* Task instructions
Would you set down the complete data below, exactly as shown?
═══ Information supplied
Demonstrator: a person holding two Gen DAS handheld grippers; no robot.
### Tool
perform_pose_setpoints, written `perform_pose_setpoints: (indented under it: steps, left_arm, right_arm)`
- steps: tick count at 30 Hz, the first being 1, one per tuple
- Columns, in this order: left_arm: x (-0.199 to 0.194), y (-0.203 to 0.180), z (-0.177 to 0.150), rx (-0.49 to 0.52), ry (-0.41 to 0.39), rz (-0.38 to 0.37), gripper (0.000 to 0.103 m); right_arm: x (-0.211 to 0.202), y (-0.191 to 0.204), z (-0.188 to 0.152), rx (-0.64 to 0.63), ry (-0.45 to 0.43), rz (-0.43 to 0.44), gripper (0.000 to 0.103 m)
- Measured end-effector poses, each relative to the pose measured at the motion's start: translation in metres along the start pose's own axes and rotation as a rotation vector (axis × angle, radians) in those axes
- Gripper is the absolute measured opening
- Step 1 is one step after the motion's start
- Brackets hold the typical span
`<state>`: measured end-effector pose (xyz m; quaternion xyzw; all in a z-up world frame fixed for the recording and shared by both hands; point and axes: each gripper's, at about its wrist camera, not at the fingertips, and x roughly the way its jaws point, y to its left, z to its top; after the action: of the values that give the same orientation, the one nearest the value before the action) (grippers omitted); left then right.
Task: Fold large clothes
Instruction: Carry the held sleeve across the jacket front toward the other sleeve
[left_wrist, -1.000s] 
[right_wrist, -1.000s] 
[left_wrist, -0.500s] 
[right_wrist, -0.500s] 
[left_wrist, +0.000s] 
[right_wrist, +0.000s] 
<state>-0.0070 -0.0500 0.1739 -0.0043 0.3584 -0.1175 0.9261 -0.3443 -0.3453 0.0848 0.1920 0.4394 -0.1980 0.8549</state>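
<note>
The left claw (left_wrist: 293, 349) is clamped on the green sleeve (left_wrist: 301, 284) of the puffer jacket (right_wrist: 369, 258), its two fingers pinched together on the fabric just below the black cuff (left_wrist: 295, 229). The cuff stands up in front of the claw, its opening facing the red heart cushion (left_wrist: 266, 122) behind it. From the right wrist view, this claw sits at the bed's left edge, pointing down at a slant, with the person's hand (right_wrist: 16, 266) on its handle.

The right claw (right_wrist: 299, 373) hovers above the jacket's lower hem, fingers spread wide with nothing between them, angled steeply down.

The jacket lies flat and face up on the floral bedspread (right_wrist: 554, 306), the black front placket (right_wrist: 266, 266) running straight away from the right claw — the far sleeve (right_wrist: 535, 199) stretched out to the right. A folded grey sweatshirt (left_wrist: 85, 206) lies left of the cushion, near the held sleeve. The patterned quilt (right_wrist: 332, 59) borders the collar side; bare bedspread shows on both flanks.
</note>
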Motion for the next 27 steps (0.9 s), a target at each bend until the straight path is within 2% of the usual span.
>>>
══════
* Answer section
Demonstrator: a person holding two Gen DAS handheld grippers; no robot.
### Tool
perform_pose_setpoints, written `perform_pose_setpoints: (indented under it: steps, left_arm, right_arm)`
- steps: tick count at 30 Hz, the first being 1, one per tuple
- Columns, in this order: left_arm: x (-0.199 to 0.194), y (-0.203 to 0.180), z (-0.177 to 0.150), rx (-0.49 to 0.52), ry (-0.41 to 0.39), rz (-0.38 to 0.37), gripper (0.000 to 0.103 m); right_arm: x (-0.211 to 0.202), y (-0.191 to 0.204), z (-0.188 to 0.152), rx (-0.64 to 0.63), ry (-0.45 to 0.43), rz (-0.43 to 0.44), gripper (0.000 to 0.103 m)
- Measured end-effector poses, each relative to the pose measured at the motion's start: translation in metres along the start pose's own axes and rotation as a rotation vector (axis × angle, radians) in those axes
- Gripper is the absolute measured opening
- Step 1 is one step after the motion's start
- Brackets hold the typical span
`<state>`: measured end-effector pose (xyz m; quaternion xyzw; all in a z-up world frame fixed for the recording and shared by both hands; point and axes: each gripper's, at about its wrist camera, not at the fingertips, and x roughly the way its jaws point, y to its left, z to its top; after the action: of the values that give the same orientation, the one nearest the value before the action) (grippers omitted); left then right.
Task: Fold large clothes
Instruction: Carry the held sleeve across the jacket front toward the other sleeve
[left_wrist, -1.000s] 
[right_wrist, -1.000s] 
[left_wrist, -0.500s] 
[right_wrist, -0.500s] 
[left_wrist, +0.000s] 
[right_wrist, +0.000s] 
<state>-0.0070 -0.0500 0.1739 -0.0043 0.3584 -0.1175 0.9261 -0.3443 -0.3453 0.0848 0.1920 0.4394 -0.1980 0.8549</state>
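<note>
The left claw (left_wrist: 293, 349) is clamped on the green sleeve (left_wrist: 301, 284) of the puffer jacket (right_wrist: 369, 258), its two fingers pinched together on the fabric just below the black cuff (left_wrist: 295, 229). The cuff stands up in front of the claw, its opening facing the red heart cushion (left_wrist: 266, 122) behind it. From the right wrist view, this claw sits at the bed's left edge, pointing down at a slant, with the person's hand (right_wrist: 16, 266) on its handle.

The right claw (right_wrist: 299, 373) hovers above the jacket's lower hem, fingers spread wide with nothing between them, angled steeply down.

The jacket lies flat and face up on the floral bedspread (right_wrist: 554, 306), the black front placket (right_wrist: 266, 266) running straight away from the right claw — the far sleeve (right_wrist: 535, 199) stretched out to the right. A folded grey sweatshirt (left_wrist: 85, 206) lies left of the cushion, near the held sleeve. The patterned quilt (right_wrist: 332, 59) borders the collar side; bare bedspread shows on both flanks.
</note>
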Motion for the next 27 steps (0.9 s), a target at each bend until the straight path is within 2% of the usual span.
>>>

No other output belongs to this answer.